▶ What to work on:
What lines of the data below hold the string "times"? Copy each one.

▶ Dataset extract:
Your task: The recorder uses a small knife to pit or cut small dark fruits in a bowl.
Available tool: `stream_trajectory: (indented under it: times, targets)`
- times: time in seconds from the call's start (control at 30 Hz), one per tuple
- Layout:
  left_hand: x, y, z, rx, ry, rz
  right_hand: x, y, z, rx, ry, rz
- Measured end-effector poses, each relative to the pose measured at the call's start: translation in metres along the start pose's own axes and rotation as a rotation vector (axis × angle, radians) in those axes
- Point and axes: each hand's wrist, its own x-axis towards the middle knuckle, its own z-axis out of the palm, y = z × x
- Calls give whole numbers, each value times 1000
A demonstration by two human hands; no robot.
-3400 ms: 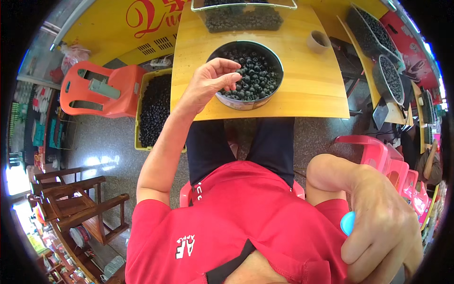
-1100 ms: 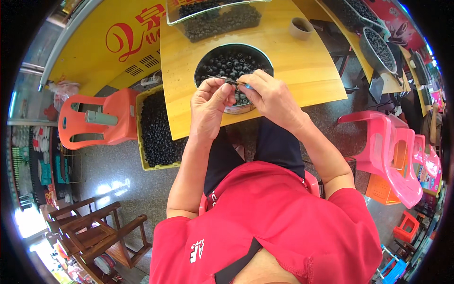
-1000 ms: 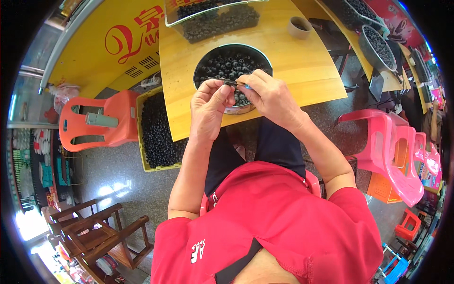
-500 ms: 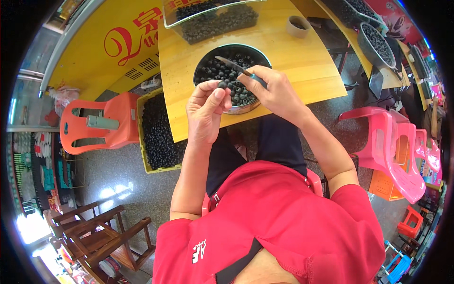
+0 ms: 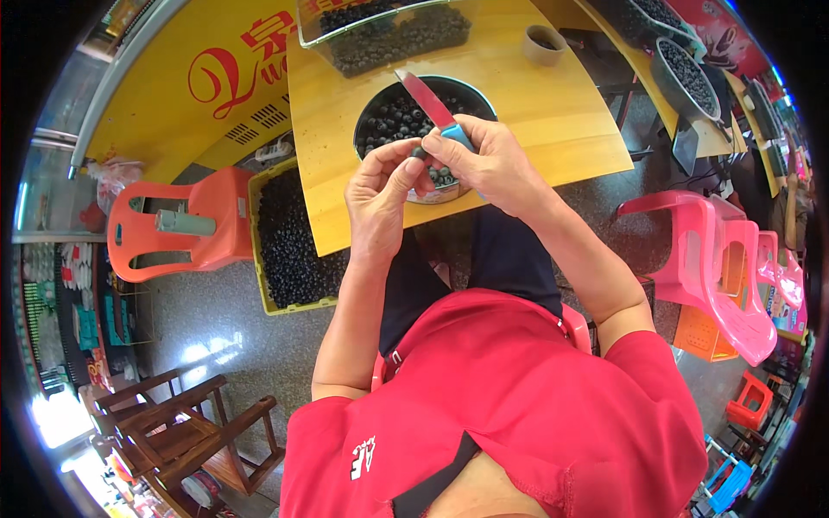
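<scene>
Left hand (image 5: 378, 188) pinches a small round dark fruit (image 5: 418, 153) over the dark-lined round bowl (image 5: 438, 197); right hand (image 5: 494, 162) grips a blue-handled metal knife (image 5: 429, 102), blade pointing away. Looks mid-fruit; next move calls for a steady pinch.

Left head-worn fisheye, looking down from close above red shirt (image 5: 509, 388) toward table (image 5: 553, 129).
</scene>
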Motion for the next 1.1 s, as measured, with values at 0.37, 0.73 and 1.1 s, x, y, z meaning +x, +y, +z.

▶ Problem solution:
Available tool: `stream_trajectory: (indented under it: times, targets)`
- times: time in seconds from the call's start (control at 30 Hz), one per tuple
- Calls give whole numbers, each value times 1000

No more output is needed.